### Aim of the task
Search the listing for the string "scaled" and copy every line that contains it.

### Exercise inputs

----------------

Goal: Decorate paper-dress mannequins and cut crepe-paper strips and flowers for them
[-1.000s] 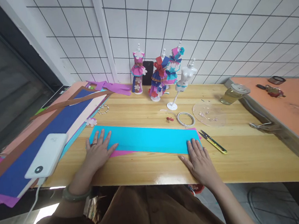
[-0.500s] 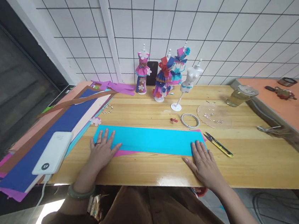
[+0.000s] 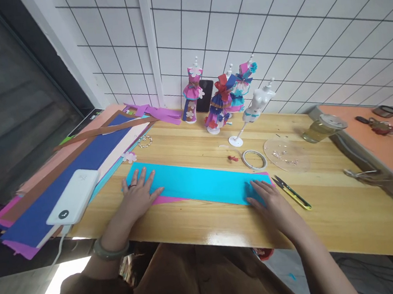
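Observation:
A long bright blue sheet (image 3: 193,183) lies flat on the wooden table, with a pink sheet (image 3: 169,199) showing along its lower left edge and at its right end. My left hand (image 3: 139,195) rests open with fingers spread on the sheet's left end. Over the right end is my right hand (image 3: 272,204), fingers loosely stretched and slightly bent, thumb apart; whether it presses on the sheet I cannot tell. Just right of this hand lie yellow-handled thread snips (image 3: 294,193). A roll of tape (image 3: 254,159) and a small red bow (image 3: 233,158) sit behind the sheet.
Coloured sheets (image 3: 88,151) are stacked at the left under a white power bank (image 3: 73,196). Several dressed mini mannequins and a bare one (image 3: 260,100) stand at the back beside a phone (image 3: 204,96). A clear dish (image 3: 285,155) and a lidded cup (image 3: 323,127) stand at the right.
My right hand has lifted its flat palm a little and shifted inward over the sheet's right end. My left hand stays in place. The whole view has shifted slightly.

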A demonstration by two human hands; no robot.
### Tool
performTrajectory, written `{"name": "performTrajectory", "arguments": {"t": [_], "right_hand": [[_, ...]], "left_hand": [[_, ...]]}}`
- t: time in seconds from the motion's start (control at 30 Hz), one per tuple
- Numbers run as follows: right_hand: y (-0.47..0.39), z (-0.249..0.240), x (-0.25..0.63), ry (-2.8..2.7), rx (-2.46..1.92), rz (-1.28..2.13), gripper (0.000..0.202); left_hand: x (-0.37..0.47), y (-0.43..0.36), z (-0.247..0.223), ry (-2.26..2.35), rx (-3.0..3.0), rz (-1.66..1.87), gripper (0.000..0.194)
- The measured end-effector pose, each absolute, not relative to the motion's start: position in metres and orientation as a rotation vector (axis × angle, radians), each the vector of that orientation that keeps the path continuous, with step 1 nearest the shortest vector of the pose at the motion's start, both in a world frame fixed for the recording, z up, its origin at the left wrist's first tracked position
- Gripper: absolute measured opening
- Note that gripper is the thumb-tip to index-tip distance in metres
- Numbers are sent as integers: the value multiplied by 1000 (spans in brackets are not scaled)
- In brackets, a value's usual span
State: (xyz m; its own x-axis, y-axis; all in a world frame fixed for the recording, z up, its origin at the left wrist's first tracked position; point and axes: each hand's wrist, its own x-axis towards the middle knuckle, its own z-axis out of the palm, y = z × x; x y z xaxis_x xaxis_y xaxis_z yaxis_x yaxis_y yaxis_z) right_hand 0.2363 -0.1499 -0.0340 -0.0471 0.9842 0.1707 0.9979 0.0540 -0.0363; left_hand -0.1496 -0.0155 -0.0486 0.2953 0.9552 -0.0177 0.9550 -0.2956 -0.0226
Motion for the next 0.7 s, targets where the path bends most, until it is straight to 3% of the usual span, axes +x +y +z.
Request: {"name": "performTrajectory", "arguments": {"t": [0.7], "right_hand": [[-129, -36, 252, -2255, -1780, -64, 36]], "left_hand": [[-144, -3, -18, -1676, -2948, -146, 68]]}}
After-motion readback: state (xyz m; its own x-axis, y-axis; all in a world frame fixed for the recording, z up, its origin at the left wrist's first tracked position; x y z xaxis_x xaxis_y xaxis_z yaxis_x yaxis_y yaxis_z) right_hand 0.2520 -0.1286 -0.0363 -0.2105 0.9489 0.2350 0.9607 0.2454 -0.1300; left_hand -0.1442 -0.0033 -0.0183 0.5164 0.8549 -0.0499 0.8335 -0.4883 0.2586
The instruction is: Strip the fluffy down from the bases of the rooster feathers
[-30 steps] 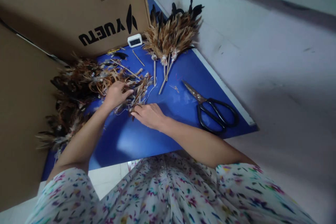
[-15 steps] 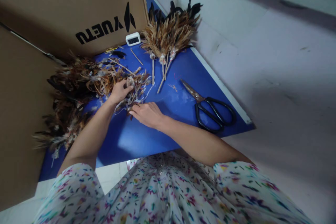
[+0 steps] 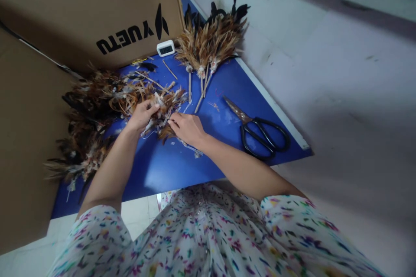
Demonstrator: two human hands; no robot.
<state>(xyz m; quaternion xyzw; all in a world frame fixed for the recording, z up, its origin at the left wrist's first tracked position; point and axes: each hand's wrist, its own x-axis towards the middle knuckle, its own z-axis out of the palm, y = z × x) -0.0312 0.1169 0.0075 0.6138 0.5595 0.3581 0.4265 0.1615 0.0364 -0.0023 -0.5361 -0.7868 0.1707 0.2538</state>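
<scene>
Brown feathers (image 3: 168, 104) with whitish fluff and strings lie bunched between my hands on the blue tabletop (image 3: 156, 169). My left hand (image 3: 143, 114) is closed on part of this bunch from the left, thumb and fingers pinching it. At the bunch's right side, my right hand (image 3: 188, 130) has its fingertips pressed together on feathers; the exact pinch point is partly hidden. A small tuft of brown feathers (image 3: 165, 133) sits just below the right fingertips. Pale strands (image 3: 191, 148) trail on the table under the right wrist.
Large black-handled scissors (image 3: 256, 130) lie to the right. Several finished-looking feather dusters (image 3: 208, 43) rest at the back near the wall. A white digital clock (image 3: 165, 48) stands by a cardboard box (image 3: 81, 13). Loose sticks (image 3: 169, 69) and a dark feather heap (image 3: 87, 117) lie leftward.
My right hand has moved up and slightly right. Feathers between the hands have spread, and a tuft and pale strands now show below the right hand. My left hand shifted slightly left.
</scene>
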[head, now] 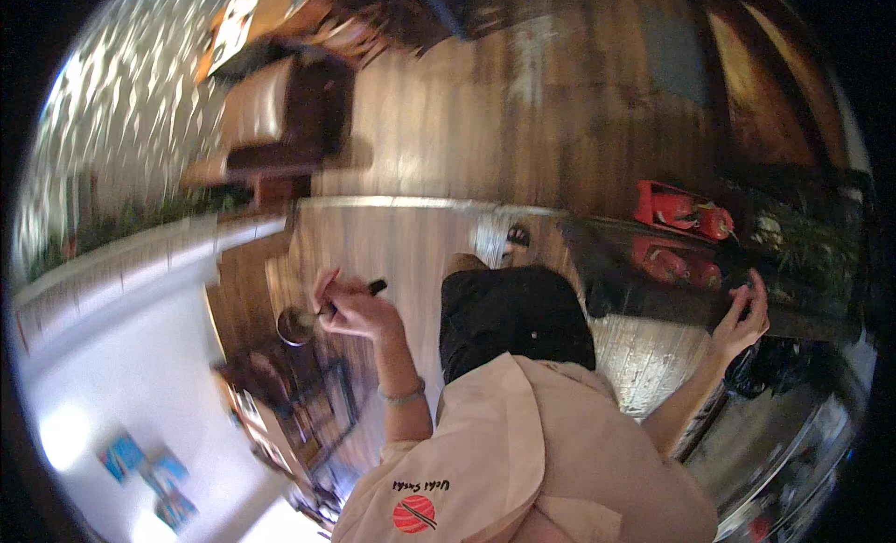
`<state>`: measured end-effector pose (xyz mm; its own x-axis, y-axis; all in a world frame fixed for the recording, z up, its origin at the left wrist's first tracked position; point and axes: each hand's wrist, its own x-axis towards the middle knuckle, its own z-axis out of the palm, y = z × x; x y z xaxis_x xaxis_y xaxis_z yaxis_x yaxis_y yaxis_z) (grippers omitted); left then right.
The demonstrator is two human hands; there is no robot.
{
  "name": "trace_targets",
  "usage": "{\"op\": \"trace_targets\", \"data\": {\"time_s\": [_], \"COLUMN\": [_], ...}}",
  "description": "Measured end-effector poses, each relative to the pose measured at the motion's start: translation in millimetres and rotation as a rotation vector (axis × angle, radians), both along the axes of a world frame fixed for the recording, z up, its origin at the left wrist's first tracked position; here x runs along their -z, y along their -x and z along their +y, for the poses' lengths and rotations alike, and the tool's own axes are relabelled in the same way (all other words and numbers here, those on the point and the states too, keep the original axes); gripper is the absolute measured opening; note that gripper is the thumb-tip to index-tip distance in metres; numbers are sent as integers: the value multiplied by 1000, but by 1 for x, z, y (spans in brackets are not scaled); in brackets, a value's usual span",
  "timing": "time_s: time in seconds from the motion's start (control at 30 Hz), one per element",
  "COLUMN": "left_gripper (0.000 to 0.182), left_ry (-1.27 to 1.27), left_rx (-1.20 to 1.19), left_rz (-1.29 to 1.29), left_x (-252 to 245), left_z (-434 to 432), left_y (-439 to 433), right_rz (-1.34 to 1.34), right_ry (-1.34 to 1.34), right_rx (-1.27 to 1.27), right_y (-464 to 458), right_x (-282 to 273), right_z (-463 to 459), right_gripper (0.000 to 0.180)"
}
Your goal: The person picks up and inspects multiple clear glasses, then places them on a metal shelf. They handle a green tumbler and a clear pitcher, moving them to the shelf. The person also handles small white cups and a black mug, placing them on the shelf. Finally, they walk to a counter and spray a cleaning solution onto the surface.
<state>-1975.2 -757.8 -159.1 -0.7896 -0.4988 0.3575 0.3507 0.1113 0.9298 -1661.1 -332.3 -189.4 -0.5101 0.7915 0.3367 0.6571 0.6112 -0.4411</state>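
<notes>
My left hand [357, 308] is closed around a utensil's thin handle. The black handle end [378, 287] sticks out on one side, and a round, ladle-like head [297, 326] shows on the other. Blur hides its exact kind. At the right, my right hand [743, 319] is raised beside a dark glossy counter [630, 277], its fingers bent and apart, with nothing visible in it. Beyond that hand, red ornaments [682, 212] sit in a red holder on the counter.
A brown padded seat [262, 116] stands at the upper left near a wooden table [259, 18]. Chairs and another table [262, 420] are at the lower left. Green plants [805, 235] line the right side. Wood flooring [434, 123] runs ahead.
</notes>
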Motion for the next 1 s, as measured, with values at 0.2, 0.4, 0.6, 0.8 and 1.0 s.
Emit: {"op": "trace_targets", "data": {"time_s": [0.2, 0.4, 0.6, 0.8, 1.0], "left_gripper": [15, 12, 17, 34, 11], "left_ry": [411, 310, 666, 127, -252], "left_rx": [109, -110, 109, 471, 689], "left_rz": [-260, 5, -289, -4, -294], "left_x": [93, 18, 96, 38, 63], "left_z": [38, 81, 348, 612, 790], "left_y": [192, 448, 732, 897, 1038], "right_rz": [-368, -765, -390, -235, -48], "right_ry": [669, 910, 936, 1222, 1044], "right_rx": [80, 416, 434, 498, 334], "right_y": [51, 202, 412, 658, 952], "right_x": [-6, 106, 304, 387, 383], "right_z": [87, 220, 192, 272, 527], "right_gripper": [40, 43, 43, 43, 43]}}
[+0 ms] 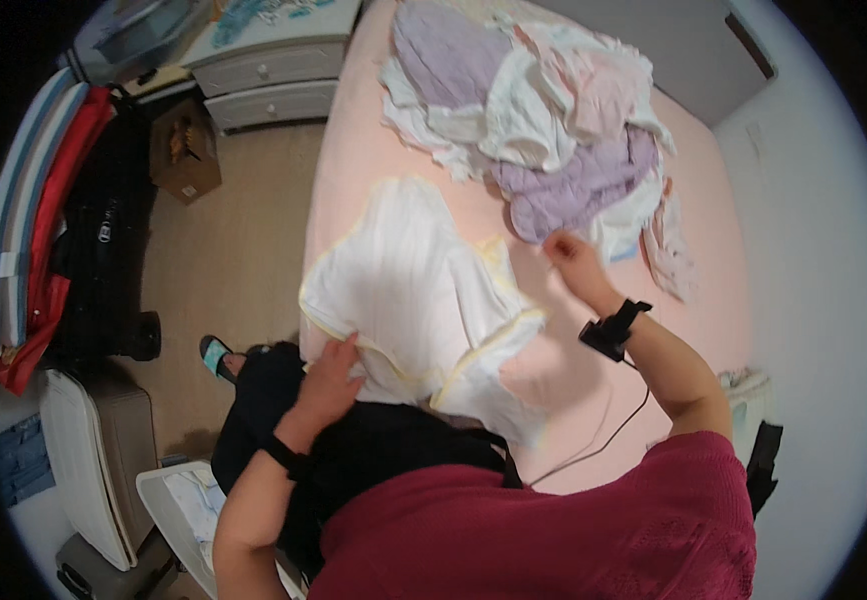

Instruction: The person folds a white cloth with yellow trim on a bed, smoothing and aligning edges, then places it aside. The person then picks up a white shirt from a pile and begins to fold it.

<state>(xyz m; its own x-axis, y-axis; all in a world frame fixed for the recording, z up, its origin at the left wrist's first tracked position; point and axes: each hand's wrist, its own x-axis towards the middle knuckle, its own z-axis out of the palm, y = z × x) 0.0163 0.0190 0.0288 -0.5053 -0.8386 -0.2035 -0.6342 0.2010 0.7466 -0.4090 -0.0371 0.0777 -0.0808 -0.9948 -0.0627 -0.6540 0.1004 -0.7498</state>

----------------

### Answer to this problem
- Numbers are sent as integers: the value multiplied by 1000 (spans in brackets are not scaled)
  "description": "Measured end-effector poses, each relative to the pose measured at the motion's start: translation in millimetres and rotation as a rotation vector (axis × angle, radians), both along the axes of a world frame fixed for the recording, z up, its origin at the left wrist's first tracked position; here x runs along their -z, y along their -x and z along their +y, for the poses' lengths and rotations alike, and the tool's own axes are relabelled in the same way (all other words and numbers here, those on the point and the states too, keep the original axes); gripper is the absolute measured opening; note that gripper is the thumb-tip to index-tip distance in metres; numbers are sent as integers: the value multiplied by 1000, but by 1 for x, z, y (spans in brackets are not scaled); in brackets, a value's usual span",

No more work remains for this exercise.